I am getting random crashes on my C++ application, it may not crash for a month, and then crash 10 times in a hour, and sometimes it may crash on launch, while sometimes it may
The first thing I would do is debug the core dump with gdb (both Windows and Linux). The second would be be running a program like Lint, Prefast (Windows), Clang Analyzer or some other static analysis program (be prepared for a lot of false positives). Third thing would be some kind of runtime check, like Valgrind (or its close variants), Microsoft Application Verifier, or Google Perftools.
And logging. Which doesn't have to go to disk. You could, for instance, log to a global std::list<std::string>
which would be pruned to the last 100 entries. When an exception is caught display the contents of that list.
That sounds like something tricky like a race condition.
I'd suggest you create a debug build and use that. You should also make sure that a core dump is created when the program crashes.
The next time the program crashes, you can launch gdb on the coredump and see where the problem lies. It'll probably be a consecutive fault, but this should get you started.
Run the application on Linux under valgrind
to look for memory errors. Random crashes are usually down to corrupting memory.
Fix every error you find with valgrind's memcheck tool, and then hopefully the crash will go away.
If the whole program takes too long to run under valgrind, then split off functionality into unit tests, and run those under valgrind, hopefully you'll find the memory errors that are causing the problems.
If it doesn't then make sure coredumps are enabled (ulimit -a
) and then when it crashes you'll be able to find out where with gdb
.
If your application is not Windows specific, you may try compiling and running your program on other platforms such as Linux (different distribution, 32/64 bits, ... if you've the luxury). That may help trigger the bugs of your program.
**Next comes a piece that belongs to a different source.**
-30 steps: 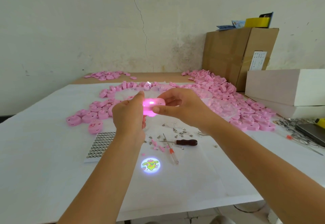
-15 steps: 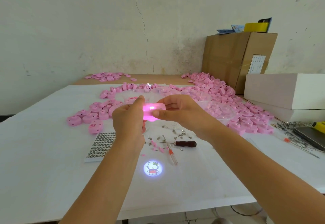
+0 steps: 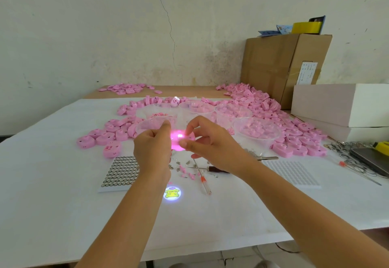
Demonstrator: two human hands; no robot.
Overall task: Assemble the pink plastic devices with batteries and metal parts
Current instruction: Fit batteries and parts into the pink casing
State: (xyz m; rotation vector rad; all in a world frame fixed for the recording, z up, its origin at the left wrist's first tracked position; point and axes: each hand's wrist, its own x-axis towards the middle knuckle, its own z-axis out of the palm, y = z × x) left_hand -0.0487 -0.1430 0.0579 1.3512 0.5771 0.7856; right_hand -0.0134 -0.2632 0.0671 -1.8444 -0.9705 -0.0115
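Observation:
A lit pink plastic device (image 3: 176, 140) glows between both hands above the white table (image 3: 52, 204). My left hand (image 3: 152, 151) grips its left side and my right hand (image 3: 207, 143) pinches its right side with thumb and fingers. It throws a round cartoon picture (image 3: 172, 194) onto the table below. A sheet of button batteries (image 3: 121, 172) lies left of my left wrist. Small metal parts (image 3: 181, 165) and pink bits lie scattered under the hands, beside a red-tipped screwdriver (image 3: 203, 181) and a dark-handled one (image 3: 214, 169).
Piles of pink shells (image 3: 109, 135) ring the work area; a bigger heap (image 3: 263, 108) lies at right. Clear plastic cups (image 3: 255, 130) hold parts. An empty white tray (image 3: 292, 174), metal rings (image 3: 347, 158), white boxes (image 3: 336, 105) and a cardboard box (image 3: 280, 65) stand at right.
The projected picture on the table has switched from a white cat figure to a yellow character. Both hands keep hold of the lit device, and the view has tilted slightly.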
Of course you should use the tools mentioned in other posts such as gdb, valgrind, etc.
Two more pointers/ideas (besides core dump and valgrind on Linux):
1) Try Nokia's "Qt Creator". It supports mingw and can act as post-mortem debugger.
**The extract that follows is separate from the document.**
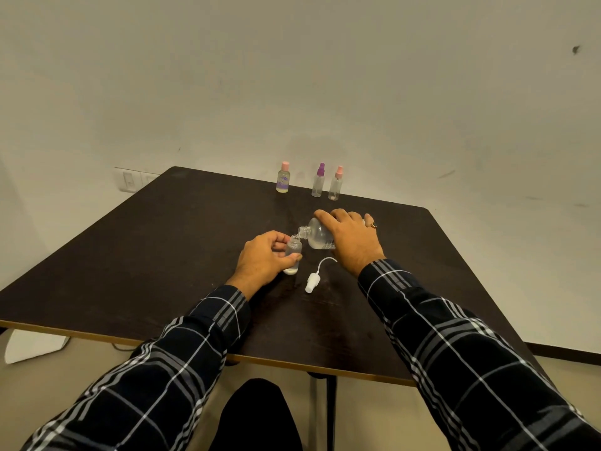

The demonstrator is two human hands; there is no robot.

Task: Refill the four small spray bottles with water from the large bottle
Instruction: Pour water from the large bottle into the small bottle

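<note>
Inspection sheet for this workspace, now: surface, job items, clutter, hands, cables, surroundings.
Surface: dark table.
Job's things: large bottle tilted, mouth over the open small bottle; white spray head lies beside them; three capped spray bottles upright at the far edge.
Clutter: nothing seen.
Hands: left hand grips the small bottle; right hand grips the large bottle.
Cables: maybe a cord on the floor under the near edge.
Surroundings: plain wall, switch plate, white object on floor.

Plaid-sleeved arms (208, 323) reach forward: the left hand (261, 260) pinches a small clear plastic bottle (293, 247), the right hand (351, 242) clasps a large clear plastic bottle (317, 237) from above.
</note>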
2) If it's feasible, maybe just run the application in in gdb constantly?
These sorts of bugs are always tricky - unless you can reproduce the error then your only option is to make changes to your application so that extra information is logged, and then wait until the error happens again in the wild.
There is an excellent tool called Process Dumper that you can use to obtain a crash dump of a process that experiences an exception or exits unexpectedly - you could ask users to install that and configure rules for your application.
Alternatively if you don't want to ask users to install other applications you could have your application monitor for exceptions and create a dump itself by calling MiniDumpWriteDump.
The other option is to improve the logging, however figuring out what information to log (without just logging everything) can be tricky, and so it can take several iterations of crash - change logging to hunt down the problem.
As I said, these sorts of bugs are always tricky to diagnose - in my experience it generally involves hours and hours of peering through logs and crash dumps until suddenly you get that eureka moment where everything makes sense - the key is collecting the right information.